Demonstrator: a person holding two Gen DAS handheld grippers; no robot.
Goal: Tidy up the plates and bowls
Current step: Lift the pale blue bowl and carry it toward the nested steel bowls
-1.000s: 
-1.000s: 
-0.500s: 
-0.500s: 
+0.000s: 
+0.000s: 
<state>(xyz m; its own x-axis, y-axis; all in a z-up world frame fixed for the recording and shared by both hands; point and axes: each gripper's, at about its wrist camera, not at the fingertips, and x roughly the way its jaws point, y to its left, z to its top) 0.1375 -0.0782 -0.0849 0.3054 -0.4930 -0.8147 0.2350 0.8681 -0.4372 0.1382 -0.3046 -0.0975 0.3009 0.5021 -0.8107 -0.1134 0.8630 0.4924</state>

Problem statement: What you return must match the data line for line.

Exercise output:
Demonstrator: a person holding two Gen DAS handheld grippers; no robot.
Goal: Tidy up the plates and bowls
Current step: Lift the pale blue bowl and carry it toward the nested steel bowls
-1.000s: 
-1.000s: 
-0.500s: 
-0.500s: 
+0.000s: 
+0.000s: 
<state>(xyz m; its own x-axis, y-axis; all in a z-up world frame fixed for the recording and shared by both hands; point and axes: each gripper's, at about its wrist camera, not at the fingertips, and x roughly the way its jaws point, y to its left, z to its top) 0.1375 -0.0782 -0.0849 0.3054 -0.4930 -0.8147 0.2350 0.8681 -0.4372 0.1382 -0.3046 -0.0975 0.3009 0.5021 -0.8107 -0.1134 0.8630 0.4924</state>

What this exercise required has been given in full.